My teacher got upset with some of the students in my class, including myself, because we forgot to print out and bring the article we were discussing to class. She told us to make sure to bring it next time and that she hates when her students just sit around like lumps... She was really angry when she called me a lump.

After that she kind of got in my face and asked me questions about the article. Luckily I had skimmed it (didn't read very thoroughly lol) but I was able to give some pretty detailed answers and feedback throughout the class. Some of the stuff I said she would bring up later ("Like what Joe said about...") and even laughed at some of my witty answers. 

So I kind of feel good that I was able to BS my way out of looking like a complete idiot but I felt kind of awkward for being called out in class. I hope she doesn't hold a grudge or anything against me for the rest of the semester... A lot of my professors have me bugging out this year.


----------



## housebunny (Oct 22, 2010)

Hey, let's get this party started.

What the **** do you expect when you don't bring your **** to class?


----------



## 1Z2Y3X (Jul 21, 2011)

housebunny said:


> Hey, let's get this party started.
> 
> What the **** do you expect when you don't bring your **** to class?


sweet jesus so much hostility


----------



## housebunny (Oct 22, 2010)

offthechainjoe said:


> sweet jesus so much hostility


Haha!


----------



## MilkyChocoxD (May 28, 2013)

I'm sure she won't remember as long as you get the rest of your work in on time.


----------



## VeMuñeca (Sep 5, 2013)

I dislike it when professors call me out on class.

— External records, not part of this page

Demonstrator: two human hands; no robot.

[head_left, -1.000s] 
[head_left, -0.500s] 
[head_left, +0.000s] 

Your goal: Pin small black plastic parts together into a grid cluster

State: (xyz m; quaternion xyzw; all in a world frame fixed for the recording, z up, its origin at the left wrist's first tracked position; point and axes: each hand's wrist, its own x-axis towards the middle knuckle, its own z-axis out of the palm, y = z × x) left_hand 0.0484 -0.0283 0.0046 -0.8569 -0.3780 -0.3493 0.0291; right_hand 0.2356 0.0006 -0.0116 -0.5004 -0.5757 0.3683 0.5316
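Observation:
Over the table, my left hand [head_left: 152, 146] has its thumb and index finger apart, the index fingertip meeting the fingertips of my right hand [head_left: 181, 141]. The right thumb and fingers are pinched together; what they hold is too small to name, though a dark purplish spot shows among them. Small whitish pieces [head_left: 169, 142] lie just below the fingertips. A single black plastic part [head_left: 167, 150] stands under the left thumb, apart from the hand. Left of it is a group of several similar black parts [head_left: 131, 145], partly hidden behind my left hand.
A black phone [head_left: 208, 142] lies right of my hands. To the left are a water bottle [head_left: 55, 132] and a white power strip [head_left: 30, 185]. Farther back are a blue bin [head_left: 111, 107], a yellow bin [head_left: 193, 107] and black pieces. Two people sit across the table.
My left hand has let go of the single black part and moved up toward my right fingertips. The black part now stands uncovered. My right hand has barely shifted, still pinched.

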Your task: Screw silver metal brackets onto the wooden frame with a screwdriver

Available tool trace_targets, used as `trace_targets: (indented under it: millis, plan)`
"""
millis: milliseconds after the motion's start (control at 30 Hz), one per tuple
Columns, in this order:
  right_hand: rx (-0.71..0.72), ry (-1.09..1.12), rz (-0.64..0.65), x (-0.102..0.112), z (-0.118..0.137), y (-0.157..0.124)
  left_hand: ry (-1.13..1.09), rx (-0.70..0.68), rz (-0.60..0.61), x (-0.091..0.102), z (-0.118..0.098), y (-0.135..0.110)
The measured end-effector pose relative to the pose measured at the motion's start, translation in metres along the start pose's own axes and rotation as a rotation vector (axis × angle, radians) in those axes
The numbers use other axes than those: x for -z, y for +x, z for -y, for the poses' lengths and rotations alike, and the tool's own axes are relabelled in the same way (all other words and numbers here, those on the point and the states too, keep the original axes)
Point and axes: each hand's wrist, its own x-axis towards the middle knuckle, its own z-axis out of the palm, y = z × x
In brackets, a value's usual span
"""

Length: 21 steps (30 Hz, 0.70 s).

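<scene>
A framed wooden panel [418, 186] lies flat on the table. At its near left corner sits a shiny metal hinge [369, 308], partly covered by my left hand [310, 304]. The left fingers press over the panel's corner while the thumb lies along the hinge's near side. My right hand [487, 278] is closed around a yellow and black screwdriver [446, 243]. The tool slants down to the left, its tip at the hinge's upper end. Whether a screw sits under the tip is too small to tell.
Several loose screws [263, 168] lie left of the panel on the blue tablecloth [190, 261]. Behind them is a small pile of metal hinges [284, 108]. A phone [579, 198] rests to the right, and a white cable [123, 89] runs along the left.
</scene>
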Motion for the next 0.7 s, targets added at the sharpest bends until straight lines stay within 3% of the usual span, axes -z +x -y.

Leave me alone professors, please. :sus


----------



## Eia Au (Jul 13, 2010)

she was probably blowing things out of proportion to make an example out of your group to the rest of the class.


----------



## 1Z2Y3X (Jul 21, 2011)

we had a class today where we reviewed writing we did with the rest of the class and i felt she ripped me a new ***hole. i'm really getting sick of some of my professors and their bull****. just ****ing teach me, stop being pricks about everything.


----------



## housebunny (Oct 22, 2010)

offthechainjoe said:


> we had a class today where we reviewed writing we did with the rest of the class and i felt she ripped me a new ***hole.


God!


----------